Capturing today’s opportunities requires coordinated decision-making across regions. This means making relative value decisions between markets, allocating capital efficiently to the most attractive opportunities worldwide, and managing unintended regional or factor exposures as they emerge.

By contrast, simply bolting together separate U.S. and non-U.S. portfolios can create blind spots. It can miss cross-market opportunities, reinforce unintended biases, and limit a portfolio’s ability to adapt as leadership shifts across regions. In a market where opportunity is increasingly global and interconnected, implementation is not just a detail, it is a defining factor.

Why act now?

The past year has shown how quickly markets can change direction. The forces that defined the past 15 years are rapidly evolving and for investors this means rethinking how portfolios are constructed:

  • Where are the real sources of opportunity?
  • Where are the hidden concentrations?
  • And how aligned is the portfolio with the environment ahead?

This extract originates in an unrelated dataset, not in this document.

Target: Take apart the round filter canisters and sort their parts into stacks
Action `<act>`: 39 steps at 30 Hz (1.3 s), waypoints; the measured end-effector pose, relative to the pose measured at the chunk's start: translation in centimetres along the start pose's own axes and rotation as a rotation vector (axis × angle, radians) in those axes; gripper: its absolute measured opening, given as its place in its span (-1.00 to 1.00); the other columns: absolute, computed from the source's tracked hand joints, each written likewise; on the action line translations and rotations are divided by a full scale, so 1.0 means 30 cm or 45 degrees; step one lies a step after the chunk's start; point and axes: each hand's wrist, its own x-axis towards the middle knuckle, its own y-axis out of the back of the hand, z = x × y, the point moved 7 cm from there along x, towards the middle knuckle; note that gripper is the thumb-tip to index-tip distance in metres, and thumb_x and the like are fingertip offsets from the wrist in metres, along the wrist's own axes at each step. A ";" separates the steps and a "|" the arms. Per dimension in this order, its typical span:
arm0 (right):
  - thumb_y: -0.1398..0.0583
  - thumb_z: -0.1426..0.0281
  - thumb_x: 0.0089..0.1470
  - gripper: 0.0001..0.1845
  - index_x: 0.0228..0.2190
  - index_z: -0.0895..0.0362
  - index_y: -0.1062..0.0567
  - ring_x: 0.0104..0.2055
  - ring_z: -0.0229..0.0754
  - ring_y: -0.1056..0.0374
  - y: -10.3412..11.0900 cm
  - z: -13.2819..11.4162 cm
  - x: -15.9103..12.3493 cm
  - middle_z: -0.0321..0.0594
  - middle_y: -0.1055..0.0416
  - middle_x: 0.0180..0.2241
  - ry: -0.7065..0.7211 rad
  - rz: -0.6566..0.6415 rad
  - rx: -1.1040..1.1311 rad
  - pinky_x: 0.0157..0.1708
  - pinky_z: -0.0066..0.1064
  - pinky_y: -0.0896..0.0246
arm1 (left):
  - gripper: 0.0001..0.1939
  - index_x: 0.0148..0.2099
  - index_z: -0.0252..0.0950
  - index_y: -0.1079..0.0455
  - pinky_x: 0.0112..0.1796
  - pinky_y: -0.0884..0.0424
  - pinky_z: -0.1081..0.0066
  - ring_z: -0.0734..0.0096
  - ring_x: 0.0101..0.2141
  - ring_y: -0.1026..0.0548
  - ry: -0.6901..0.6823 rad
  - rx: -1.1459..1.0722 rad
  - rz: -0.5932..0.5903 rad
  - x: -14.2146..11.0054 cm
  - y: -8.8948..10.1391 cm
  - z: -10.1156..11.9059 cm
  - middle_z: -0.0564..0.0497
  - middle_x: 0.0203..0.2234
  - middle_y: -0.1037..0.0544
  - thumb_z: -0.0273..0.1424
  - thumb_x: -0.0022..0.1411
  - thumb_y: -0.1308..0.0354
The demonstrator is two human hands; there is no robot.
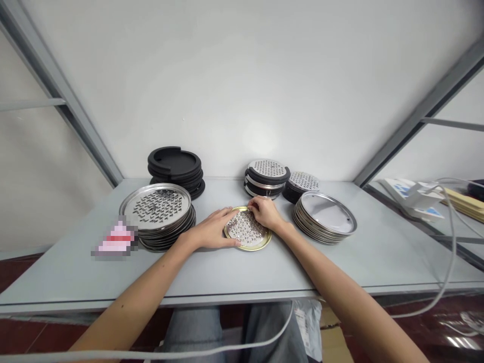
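A round metal grater disc [247,228] with a gold-coloured rim and raised teeth lies on the table in front of me. My left hand [217,229] grips its left side, the thumb at the near edge and the fingers at the far edge. At the disc's upper right, my right hand [265,213] has its fingertips pinched together over the surface. What they hold, if anything, is hidden. A thin wire-like bit [268,193] shows just behind that hand.
Left stands a stack of large grater discs [157,204], with black rings [174,166] behind. Black-edged graters [266,174] and another grater stack [302,184] stand at the back. Plain metal discs [325,217] are stacked right. A white cable [451,252] hangs at the right.
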 end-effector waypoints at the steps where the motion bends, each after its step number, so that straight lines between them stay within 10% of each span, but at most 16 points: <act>1: -0.13 0.54 0.08 -0.88 -0.42 0.17 -0.48 -0.33 -0.18 -0.36 0.000 -0.001 0.000 -0.14 -0.46 -0.37 -0.002 -0.004 -0.006 -0.30 -0.40 -0.19 | 0.00 0.38 -0.24 0.13 0.23 0.03 0.14 0.03 0.30 0.06 0.000 -0.006 0.005 0.000 0.000 -0.001 -0.18 0.32 0.03 0.07 0.06 -0.20; 17: -0.15 0.39 0.07 -0.86 -0.43 0.17 -0.48 -0.41 -0.22 -0.35 0.070 0.055 -0.005 -0.21 -0.48 -0.45 -0.152 0.204 0.419 -0.38 -0.42 -0.24 | 0.00 0.36 -0.16 0.11 0.19 -0.08 0.14 -0.01 0.23 -0.11 -0.009 -0.009 0.065 -0.008 0.021 0.027 -0.13 0.25 -0.13 0.07 0.01 -0.23; 31: -0.17 0.38 0.08 -0.84 -0.36 0.14 -0.57 -0.42 -0.22 -0.35 0.144 0.051 -0.020 -0.19 -0.50 -0.41 -0.085 0.326 0.307 -0.38 -0.40 -0.24 | 0.06 0.36 -0.37 0.11 0.21 0.28 -0.09 -0.24 0.29 0.23 0.305 0.464 0.263 -0.035 0.009 0.058 -0.33 0.17 -0.23 0.27 0.06 0.05; 39: -0.17 0.38 0.09 -0.84 -0.37 0.14 -0.57 -0.44 -0.26 -0.33 0.106 0.031 -0.019 -0.20 -0.46 -0.41 -0.021 0.176 0.295 -0.41 -0.43 -0.21 | 0.07 0.39 -0.38 0.25 0.23 0.15 0.05 -0.10 0.31 0.25 0.275 0.367 0.063 -0.046 -0.008 0.036 -0.27 0.34 0.18 0.22 0.09 0.03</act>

A global, active approach is no longer just a diversification decision. It is the difference between being positioned for the market that was, and the market that is emerging.

Common client questions

Global equities are gaining importance as the market shifts away from U.S. dominance and concentrated leadership. Higher interest rates, increased fiscal spending outside the U.S., regionalisation of supply chains, and the global buildout of AI are creating more balanced and diverse sources of return. This means investors can no longer rely solely on U.S. large-cap growth and must look globally to capture emerging opportunities.

Active management is critical because market dispersion is rising across regions, sectors, and individual companies. As leadership shifts more frequently and outcomes diverge, passive strategies may overlook key opportunities and hidden risks, such as sector concentration or unintended regional exposure. Active approaches enable more precise portfolio construction, better risk management, and the ability to capture opportunities beyond major indices.

An integrated global investment approach means allocating capital across regions as a single opportunity set rather than separating U.S. and non-U.S. investments. This approach allows investors to make relative value decisions across markets, avoid unintended biases, and respond more effectively to shifting leadership. In today’s interconnected and rapidly evolving market regime, how portfolios go global is just as important as going global itself.

Any opinion expressed is that of Russell Investments, is not a statement of fact, is subject to change and does not constitute investment advice.